Mexican graphic artist Francisco Toledo attends an interview with Reuters in Oaxaca, Mexico, December 12, 2015.

Bloodshot faces, baked into ceramic pots, grimace in pain. Gnarled fingers poke from ashen clay. A skull and hands, the only remains of a body, grip the top of a wall, trying to escape.

They are among more than 100 pieces created by Francisco Toledo, perhaps Mexico’s most famous living artist, for his “Mourning” exhibit, a memorial to the country’s recent mass killings and disappearances, including 43 students from the Ayotzinapa teacher training college in Guerrero state who went missing in September 2014.

“Never before has there been such violence in Mexico as in recent years, really,” he said in a weekend interview. “I wanted to leave a testimony of this violence.”

The government said the 43 youths were incinerated by a drug gang in league with corrupt police who rounded them up in the city of Iguala in Guerrero after mistaking them for rivals.

The case and subsequent investigation sparked international condemnation of Mexico. To date, the remains of only one of the missing students have been definitively identified.

Toledo said “Mourning,” on display at Mexico City’s Museum of Modern Art through March, was inspired by ancient black pottery from his native southern state of Oaxaca, which borders Guerrero.

The haunting pieces include crouched figures with scarlet-grooved eye sockets, exposed rib cages and perforated knees and elbows.
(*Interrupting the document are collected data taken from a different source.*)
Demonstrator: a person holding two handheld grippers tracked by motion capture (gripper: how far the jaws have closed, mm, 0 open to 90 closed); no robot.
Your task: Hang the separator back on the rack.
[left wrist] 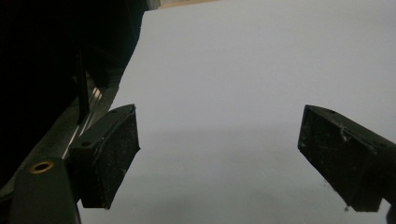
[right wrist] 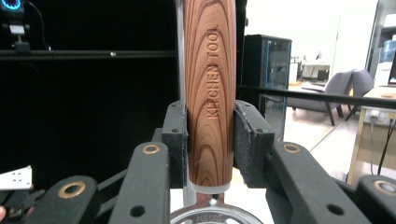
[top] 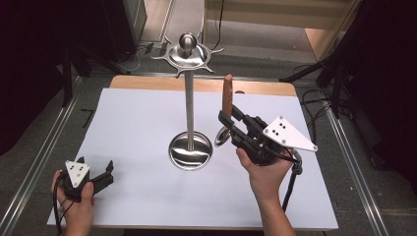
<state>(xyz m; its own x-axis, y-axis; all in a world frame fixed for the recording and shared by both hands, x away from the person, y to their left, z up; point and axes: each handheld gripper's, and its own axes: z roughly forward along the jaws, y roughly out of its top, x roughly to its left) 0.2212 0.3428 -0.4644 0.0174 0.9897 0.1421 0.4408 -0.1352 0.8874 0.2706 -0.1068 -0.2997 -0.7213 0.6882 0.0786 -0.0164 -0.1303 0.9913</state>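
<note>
Handle upright: your right claw [top: 227, 119], centre-right of the frame, clamps the brown wooden-handled kitchen tool [top: 226, 94], just right of the tall steel hook stand [top: 189, 105]. Your left claw [top: 94, 169] idles wide, lower left on the white tabletop [top: 137, 118].

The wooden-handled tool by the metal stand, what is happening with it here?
A person holds a claw in each hand. The right claw is shut on the wooden handle of a kitchen tool, handle up, its metal end hanging beside the steel stand on the white table. The left claw rests open near the table's left corner, holding nothing.
</note>
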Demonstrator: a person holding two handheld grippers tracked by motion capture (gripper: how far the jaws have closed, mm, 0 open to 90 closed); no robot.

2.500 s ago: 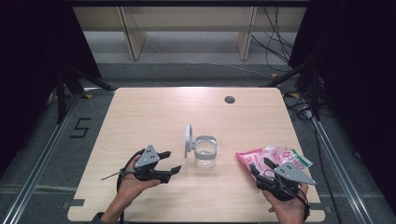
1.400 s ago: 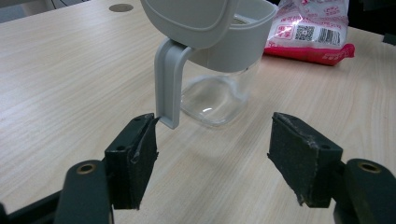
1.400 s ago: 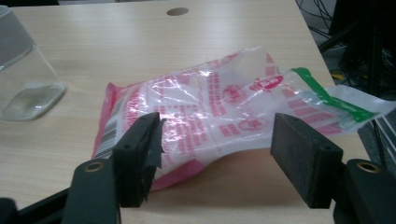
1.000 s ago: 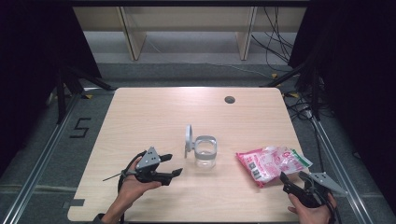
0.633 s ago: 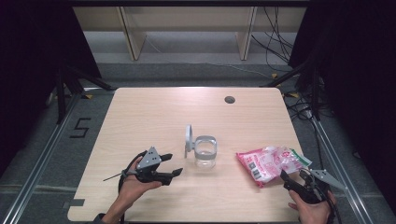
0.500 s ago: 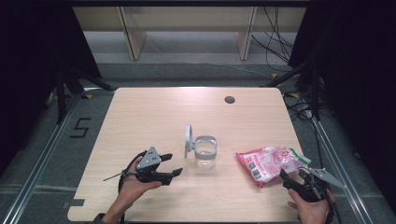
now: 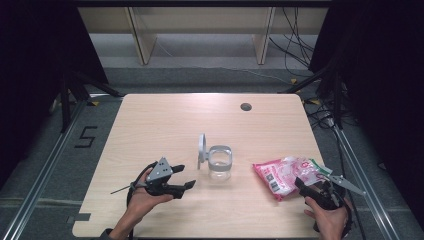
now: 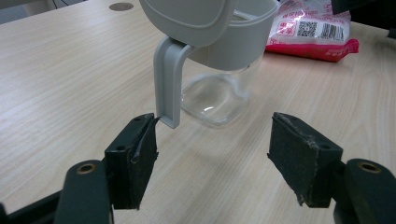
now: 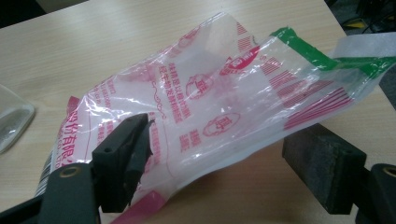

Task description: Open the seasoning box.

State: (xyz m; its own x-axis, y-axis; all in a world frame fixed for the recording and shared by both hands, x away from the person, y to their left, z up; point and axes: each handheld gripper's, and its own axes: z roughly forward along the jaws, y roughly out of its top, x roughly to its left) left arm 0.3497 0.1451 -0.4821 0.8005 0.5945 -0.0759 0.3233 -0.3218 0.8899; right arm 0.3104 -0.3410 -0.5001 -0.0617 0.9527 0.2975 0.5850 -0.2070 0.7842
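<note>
Right gripper view: bag's [image 9: 224, 107] green seal.

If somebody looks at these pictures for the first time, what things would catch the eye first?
Probably the red-and-white plastic bag at the table's right edge, with the right gripper open just beside it. Next comes the clear jar near the middle, its grey hinged lid standing open, and the left gripper open to its left.
</note>
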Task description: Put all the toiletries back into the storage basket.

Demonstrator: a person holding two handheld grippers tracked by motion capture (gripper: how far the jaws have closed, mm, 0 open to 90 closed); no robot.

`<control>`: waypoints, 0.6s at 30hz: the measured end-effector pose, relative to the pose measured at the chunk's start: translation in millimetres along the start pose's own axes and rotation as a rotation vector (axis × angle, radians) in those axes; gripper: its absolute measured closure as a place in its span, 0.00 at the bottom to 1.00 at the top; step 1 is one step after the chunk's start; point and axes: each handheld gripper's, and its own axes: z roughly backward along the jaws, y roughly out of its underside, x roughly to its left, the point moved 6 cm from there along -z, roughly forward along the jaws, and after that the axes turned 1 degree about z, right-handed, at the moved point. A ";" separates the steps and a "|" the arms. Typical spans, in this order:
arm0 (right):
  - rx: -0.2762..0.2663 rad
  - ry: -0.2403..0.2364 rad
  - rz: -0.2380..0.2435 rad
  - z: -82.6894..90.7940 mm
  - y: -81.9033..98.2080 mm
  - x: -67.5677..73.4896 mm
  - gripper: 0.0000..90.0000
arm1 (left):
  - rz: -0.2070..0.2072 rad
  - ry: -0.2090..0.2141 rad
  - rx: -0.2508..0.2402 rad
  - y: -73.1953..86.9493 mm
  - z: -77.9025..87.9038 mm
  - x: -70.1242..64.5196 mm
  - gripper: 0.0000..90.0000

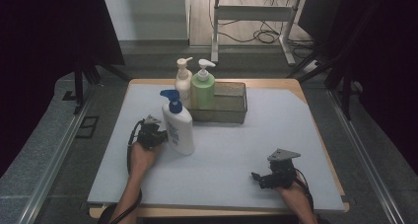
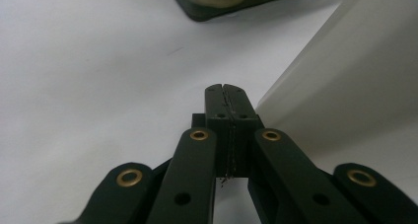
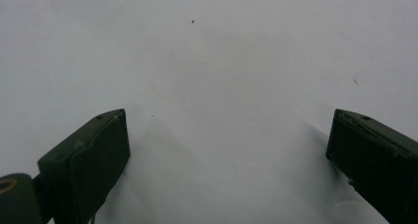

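A white pump bottle with a blue head (image 1: 178, 126) stands upright on the white table mat (image 1: 222, 150), left of centre. My left gripper (image 1: 156, 133) rests just to its left, jaws pressed together with nothing between them (image 2: 229, 103); the bottle's white side (image 2: 355, 86) rises close on the right in the left gripper view. Near the front right edge sits my right gripper (image 1: 256, 177), its jaws spread wide over bare mat (image 3: 226, 150).
A dark mesh basket (image 1: 226, 105) stands at the back of the mat, with a cream pump bottle (image 1: 183, 81) and a green pump bottle (image 1: 203, 86) at its left end. Its corner (image 2: 217, 4) lies ahead of my left gripper. Floor rails flank the table.
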 end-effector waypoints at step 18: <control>0.000 0.000 0.000 0.0 0.0 0.0 0.03 | -0.051 0.050 0.017 -1.0 -8.6 -35.2 0.99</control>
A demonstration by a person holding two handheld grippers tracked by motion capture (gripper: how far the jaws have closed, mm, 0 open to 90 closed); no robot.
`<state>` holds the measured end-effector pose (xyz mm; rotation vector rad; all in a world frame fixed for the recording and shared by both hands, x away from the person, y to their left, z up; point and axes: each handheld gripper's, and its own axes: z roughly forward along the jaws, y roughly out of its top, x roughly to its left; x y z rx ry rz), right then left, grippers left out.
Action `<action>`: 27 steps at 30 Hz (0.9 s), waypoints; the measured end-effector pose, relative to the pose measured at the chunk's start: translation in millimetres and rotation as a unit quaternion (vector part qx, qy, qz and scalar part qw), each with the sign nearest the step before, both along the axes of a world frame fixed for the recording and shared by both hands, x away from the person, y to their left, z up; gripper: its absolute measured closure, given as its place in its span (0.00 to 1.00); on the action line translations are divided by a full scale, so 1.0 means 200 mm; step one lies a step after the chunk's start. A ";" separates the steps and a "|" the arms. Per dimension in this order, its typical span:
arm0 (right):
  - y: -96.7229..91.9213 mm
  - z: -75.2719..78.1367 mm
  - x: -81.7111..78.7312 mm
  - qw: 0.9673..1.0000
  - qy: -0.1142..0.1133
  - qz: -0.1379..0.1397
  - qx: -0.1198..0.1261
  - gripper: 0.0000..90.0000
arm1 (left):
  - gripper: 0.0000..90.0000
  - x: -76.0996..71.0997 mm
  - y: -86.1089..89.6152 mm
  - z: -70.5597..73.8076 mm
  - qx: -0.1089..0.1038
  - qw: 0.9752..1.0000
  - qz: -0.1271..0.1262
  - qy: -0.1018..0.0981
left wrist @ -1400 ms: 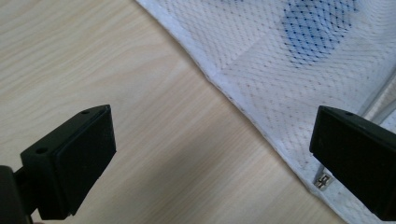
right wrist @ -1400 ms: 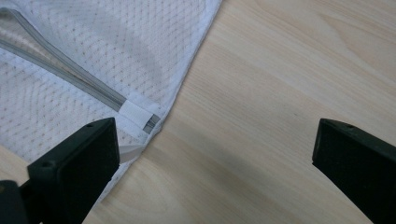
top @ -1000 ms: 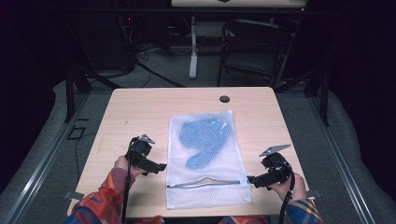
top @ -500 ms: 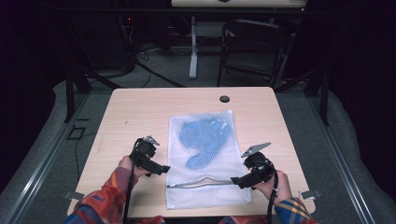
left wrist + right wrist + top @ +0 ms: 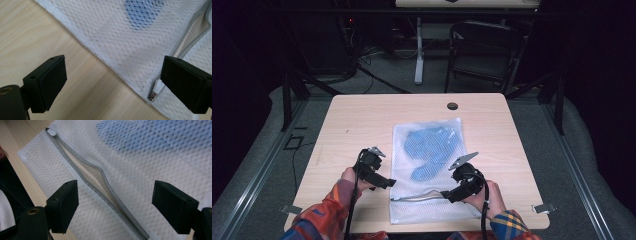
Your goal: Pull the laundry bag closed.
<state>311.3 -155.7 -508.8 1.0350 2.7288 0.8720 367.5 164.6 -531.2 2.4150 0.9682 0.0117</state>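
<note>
Two claws work the white mesh bag (image 5: 429,172) near the worktop's near edge. Right claw (image 5: 451,195), jaws apart but lately narrowing, has slid inward over the gaping zipper (image 5: 100,187); left claw (image 5: 388,183), apart, empty, flanks the zipper pull (image 5: 156,88). Judgement: closing appears imminent.

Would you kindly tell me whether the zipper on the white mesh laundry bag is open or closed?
Open: the grey zipper on the white mesh laundry bag gapes in the middle, its two edges apart, with the white pull at one end.
</note>
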 end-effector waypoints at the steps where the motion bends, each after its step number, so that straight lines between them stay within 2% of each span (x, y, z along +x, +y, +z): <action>1: 0.01 0.00 0.00 1.000 0.002 0.002 -0.002 0.26 | 0.08 0.00 0.00 0.00 0.001 1.000 0.000 0.000; 5: 0.08 -0.02 0.01 1.000 0.006 0.019 0.002 0.32 | 0.11 0.00 0.00 0.00 0.003 1.000 0.000 0.002; 7: 0.10 -0.03 0.01 1.000 0.009 0.022 0.003 0.33 | 0.13 0.00 0.00 -0.01 0.005 1.000 -0.007 0.003; 10: 0.16 -0.04 0.00 0.999 0.009 0.041 0.005 0.41 | 0.17 0.00 -0.03 -0.01 0.006 1.000 -0.020 0.007; 15: 0.23 -0.06 -0.01 0.998 0.011 0.063 0.003 0.49 | 0.22 0.00 -0.04 -0.01 0.009 1.000 -0.025 0.009; 21: 0.31 -0.08 0.00 0.996 0.016 0.082 0.004 0.54 | 0.27 0.00 -0.04 -0.02 0.013 1.000 -0.025 0.013; 24: 0.38 -0.10 0.00 0.995 0.021 0.093 0.003 0.60 | 0.34 0.00 -0.03 -0.02 0.013 0.999 -0.025 0.016; 27: 0.42 -0.12 0.00 0.995 0.020 0.099 0.001 0.63 | 0.40 0.00 -0.03 -0.03 0.013 0.999 -0.037 0.024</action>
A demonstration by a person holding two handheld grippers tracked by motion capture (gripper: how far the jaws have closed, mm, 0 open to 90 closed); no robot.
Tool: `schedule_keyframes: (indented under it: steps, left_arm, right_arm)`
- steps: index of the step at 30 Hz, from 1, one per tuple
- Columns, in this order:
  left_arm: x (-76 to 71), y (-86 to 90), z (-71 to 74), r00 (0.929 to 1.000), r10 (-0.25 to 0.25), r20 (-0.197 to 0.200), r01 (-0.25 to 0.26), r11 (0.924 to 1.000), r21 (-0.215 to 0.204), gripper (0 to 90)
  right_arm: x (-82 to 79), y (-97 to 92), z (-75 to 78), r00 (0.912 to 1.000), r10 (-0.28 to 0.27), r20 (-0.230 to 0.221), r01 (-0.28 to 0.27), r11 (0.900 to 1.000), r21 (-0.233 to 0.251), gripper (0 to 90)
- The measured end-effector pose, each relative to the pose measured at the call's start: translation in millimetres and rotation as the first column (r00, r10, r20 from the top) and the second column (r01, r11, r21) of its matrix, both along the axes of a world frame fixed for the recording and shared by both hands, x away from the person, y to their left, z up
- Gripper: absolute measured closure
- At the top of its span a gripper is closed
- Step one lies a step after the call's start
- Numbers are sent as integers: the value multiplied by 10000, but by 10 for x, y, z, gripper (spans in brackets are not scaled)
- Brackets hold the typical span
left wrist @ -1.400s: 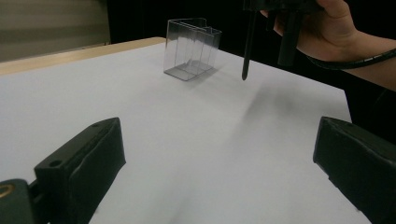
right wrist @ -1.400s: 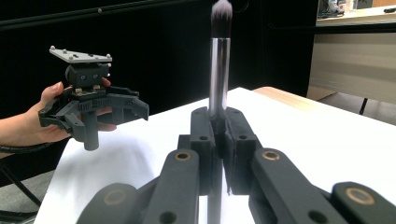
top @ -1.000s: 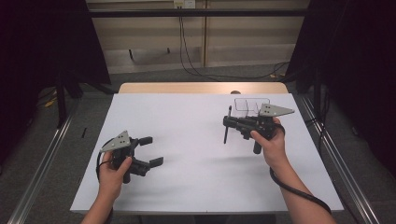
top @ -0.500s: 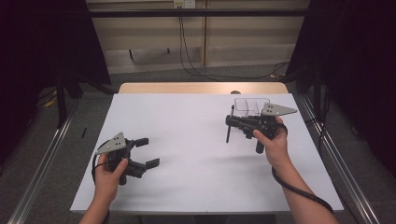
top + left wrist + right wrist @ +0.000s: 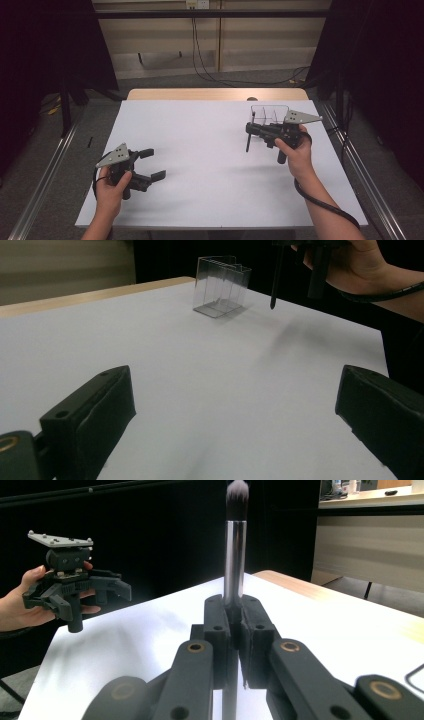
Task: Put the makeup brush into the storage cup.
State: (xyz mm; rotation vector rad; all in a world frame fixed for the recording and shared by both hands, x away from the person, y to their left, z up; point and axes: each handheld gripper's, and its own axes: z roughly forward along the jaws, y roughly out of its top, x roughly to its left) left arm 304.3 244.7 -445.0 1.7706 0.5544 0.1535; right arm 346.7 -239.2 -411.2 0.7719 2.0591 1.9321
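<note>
Right gripper view: claw (image 5: pixel 234 625) clamps slender metallic brush (image 5: pixel 234 555).

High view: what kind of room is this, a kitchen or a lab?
Probably a lab or test room, not a kitchen. A plain white table stands between dark curtains, cables hang down the back wall, and metal rails run along the grey floor.

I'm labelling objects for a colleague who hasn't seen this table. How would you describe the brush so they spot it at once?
Start at the white table and go to its far right side, beside the clear plastic organizer. There the right gripper clamps a slim makeup brush: shiny dark handle, soft bristle tuft, held upright above the table.
</note>
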Motion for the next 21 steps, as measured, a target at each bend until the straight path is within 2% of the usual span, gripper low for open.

Crimson-dotted ceramic ropes fasten bones to a black drum topped by a dog’s head, a reference to pre-Columbian cultures in which canines guided the dead through the underworld.

Toledo also recalled the case of Tlatlaya, where prosecutors say soldiers executed at least a dozen suspected gang members who had surrendered to the army in June 2014.

Tlatlaya is near Guerrero, where Toledo said the pre-Hispanic Yopes civilization sacrificed slaves.

“In a way, this type of sacrifice is being repeated,” he said.

Besides “Mourning,” Toledo has turned to other art forms to stir awareness of the Ayotzinapa students.

The 75-year-old Toledo created 43 kites, each stamped with the face of one of the missing, and sprinted across a soccer field to get them aloft.

Toledo, who has sold his paintings for as much as $902,500, sponsored an Ayotzinapa-themed poster contest, with entries coming from as far as Poland, Germany and Israel, his daughter Sara said.

The 50 winning posters have been exhibited in Barcelona, the Netherlands and Britain in a fundraising drive for the students’ parents.